February/March 2003  

Independent Scientists
Back Water Board

Staff and Residents; PALCO Annoyed


Diane Beck
North Group Conservation Co-Chair

"Pacific Lumber picked and agreed to the panelists and the questions, now they are whining because they could not pick the answers." - Ken Miller, Humboldt Watershed Council

Residents of Freshwater Creek and Elk River watersheds in Humboldt County are feeling vindicated by a report by independent scientists indicating that the methods used by Pacific Lumber Company as a basis for timber harvesting are inadequate to protect water quality, lessen flooding, and maintain watersheds. And Regional Water Quality Control Board staff member Frank Reichmuth said that the report backs up recommendations made two and a half years ago, in an August 2000 staff report.

The report was issued by a panel of seven independent scientists of various disciplines that was assembled by a contractor of the Regional Water Board called Concur Inc. The panel was convened during a mediation process meant to bring resolution in the six-year-long acrimonious controversy over the ongoing damage suffered by the residents and watersheds of five north coast streams from Pacific Lumber's overly aggressive logging practices.

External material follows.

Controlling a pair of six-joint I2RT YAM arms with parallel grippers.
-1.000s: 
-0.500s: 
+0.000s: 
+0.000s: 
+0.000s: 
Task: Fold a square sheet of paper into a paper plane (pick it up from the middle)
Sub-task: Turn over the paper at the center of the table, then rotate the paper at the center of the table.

The panel was asked to consider three questions regarding the main points of controversy concerning how to achieve recovery of sediment-impaired beneficial uses of water in five county watersheds (Freshwater, Elk, Bear, Jordan, and Stitz):

  1. What is the appropriate means of calculating allowable rates of timber harvesting in these watersheds: The method developed by USFS Redwood Sciences Laboratory and Water Quality, which has recommended 40 to 80 clearcut equivalent acres per year in Freshwater and Elk? Or the methods utilized by Pacific Lumber and the California Department of Forestry, which are allowing 500 to 600 clearcut equivalent acres per year?
  2. What immediate steps can be taken to restore these watersheds?
  3. What data is still necessary to help refine answers to these questions?

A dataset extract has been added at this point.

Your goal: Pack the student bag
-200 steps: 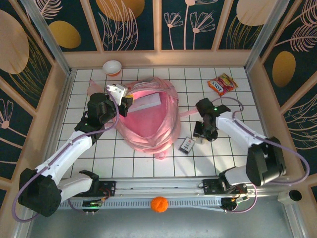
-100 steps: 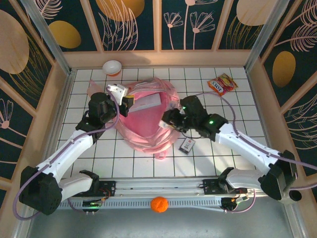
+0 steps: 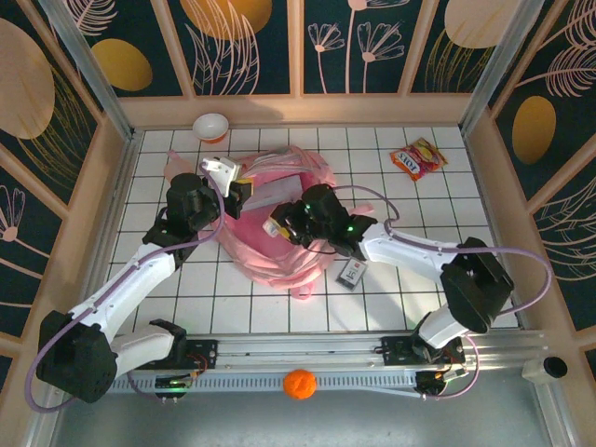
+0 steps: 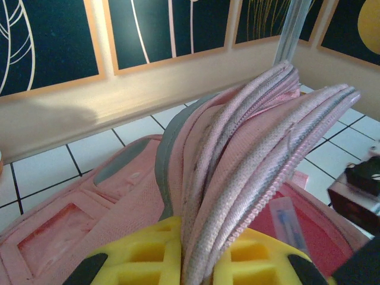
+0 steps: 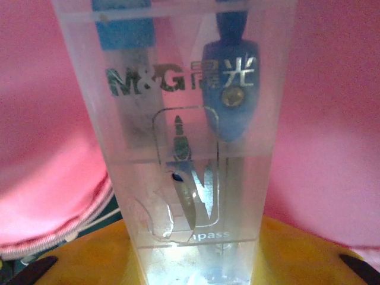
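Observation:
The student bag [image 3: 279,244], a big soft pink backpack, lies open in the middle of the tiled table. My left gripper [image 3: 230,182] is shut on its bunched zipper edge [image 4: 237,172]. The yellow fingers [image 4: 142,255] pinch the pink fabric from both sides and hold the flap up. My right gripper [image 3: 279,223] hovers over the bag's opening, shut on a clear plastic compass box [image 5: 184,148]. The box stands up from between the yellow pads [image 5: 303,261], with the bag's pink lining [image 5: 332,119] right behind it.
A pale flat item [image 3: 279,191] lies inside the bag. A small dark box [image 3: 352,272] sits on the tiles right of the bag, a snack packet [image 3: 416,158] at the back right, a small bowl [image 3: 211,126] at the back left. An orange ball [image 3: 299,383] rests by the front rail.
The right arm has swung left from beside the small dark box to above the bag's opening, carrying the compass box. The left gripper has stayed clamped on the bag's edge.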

Their answers, very briefly:

  1. The Redwood Sciences Lab/WQ method is the most appropriate.
  2. Decrease rates of harvest, reduce tractor and skidder yarding, increase ripping of compacted areas, decommission roads, stabilize landslides, reforest and seed highly disturbed areas, use thinning or partial cutting to maintain relatively long rotations. Remove channel obstructions in lower reaches; reconstruct bridges; install instream structures and woody debris in upper and mid-channel reaches; construct sediment detention basins between mid-channel and lower reaches.
  3. Clarify definition of and determine "background levels" of suspended sediment. Collect and reassemble GIS, field data, and key documents in a digital library. Develop hydrologic and geomorphic monitoring to test mitigation measures adopted by Pacific Lumber. BUT DO NOT DELAY HARVEST-RATE REDUCTIONS OR CORRECTIVE ACTIONS WHILE AWAITING FURTHER DATA.

The independent scientific review panel hired by the Regional Water Board was approved by both Pacific Lumber and residents of Freshwater and Elk watersheds. That Pacific Lumber is critical of its findings comes as no surprise to those knowledgeable in the ways in which the company manipulates "science" to its own ends.

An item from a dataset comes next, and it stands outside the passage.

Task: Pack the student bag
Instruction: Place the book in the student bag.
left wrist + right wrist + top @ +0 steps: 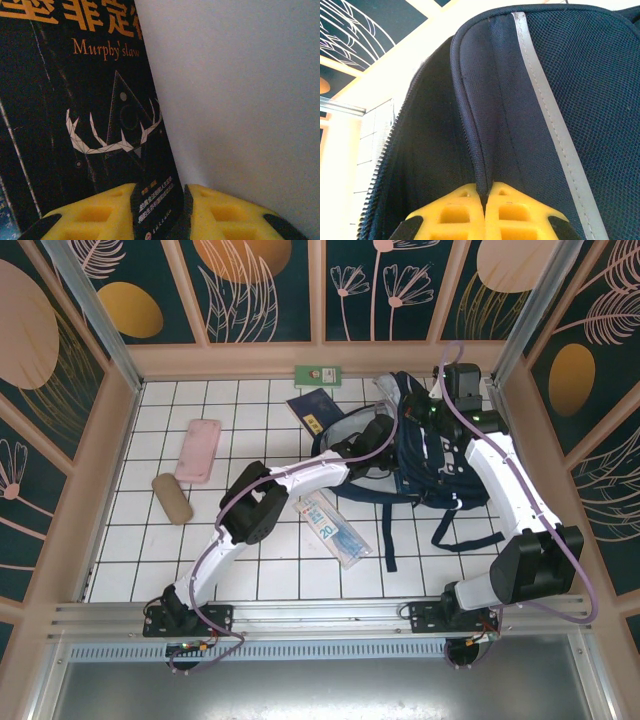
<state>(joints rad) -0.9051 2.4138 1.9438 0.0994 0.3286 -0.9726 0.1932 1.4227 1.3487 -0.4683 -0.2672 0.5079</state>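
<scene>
**Item 1.** Tan roll [171,498]: lying at far left on the white tiled table [130,570], loose.

**Item 2.** Pink pencil case [197,450]: lying flat just beside the roll, loose.

**Item 3.** Green card [318,375]: resting at the table's back edge.

**Item 4.** Book [90,125], dark cover reading "Murphy's law": sitting at the left mouth of the bag in the overhead view [315,410]. The left gripper [159,210] is pinching its lower edge, jaws narrow and closed on the cover. A pale surface is standing close behind it; whether that is the lining cannot be told.

**Item 5.** Clear pouch [335,528]: lying on the tiles in front of the bag, under the left forearm.

**Item 6.** Student bag [440,465]: lying right of centre, its straps trailing toward the near edge and its opening facing left.

**Item 7.** Right gripper [484,197]: clamping fully on the bag's piped rim beside the white stripe [545,100], with zipper teeth [385,165] running just to its left.

**Handling note (judgement).** The step in hand appears to be feeding the book into the bag.
- The right pinch should be lifting the rim taut so the mouth is gaping.
- The book should be going in corner first, flat against the back panel and clear of the zipper teeth.
- The left jaws should be letting go only once most of the cover is inside.
</scene>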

Pacific Lumber has continually argued that it must be allowed to log in order to repair the sources of erosion, like roads and Humboldt crossings: "[Jim] Branham said without money coming in, there won't be any way to pay for erosion projects needed in the watershed" (Eureka Times-Standard, 1/12/03). Such logic speaks to either sophistry or feeble-mindedness. (The rest of us would dip into savings or get a loan when our roofs start to leak.)

The last time the Regional Water Board was presented with a report critical of Pacific Lumber (the staff report of August 2000), the board was emasculated by the governor. It became impossible for it to act. The board will consider the Independent Scientists Review Panel report at its next meeting, on January 23. One can only wonder what new tactics the timber industry and its friend in the governor's office will try out this time around.